Everything from the line with "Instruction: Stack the" to the end of the data should be restated word for word, and nothing before it.

►

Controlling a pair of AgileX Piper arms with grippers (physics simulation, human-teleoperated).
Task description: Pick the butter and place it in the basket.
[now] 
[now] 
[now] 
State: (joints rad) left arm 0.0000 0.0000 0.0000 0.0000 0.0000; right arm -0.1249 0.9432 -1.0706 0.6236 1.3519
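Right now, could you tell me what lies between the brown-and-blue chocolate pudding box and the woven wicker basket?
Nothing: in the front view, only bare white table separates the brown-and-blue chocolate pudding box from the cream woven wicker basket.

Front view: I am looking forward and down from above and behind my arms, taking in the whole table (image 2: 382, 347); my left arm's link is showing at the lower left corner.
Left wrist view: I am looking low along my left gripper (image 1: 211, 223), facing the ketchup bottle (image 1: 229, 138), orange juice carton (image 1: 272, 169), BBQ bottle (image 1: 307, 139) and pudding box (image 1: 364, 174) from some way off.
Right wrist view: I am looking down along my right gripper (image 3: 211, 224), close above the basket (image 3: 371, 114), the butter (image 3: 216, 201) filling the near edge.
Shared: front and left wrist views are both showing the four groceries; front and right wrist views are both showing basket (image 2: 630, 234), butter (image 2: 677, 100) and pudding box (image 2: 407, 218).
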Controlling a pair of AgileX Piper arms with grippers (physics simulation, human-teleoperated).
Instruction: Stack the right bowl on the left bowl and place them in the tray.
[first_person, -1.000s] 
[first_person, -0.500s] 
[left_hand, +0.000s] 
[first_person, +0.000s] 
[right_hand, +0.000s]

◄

TASK RESPONSE >>
Instruction: Stack the right bowl on the left bowl and place them in the tray.
[first_person, -1.000s] 
[first_person, -0.500s] 
[left_hand, +0.000s] 
[first_person, +0.000s] 
[right_hand, +0.000s]

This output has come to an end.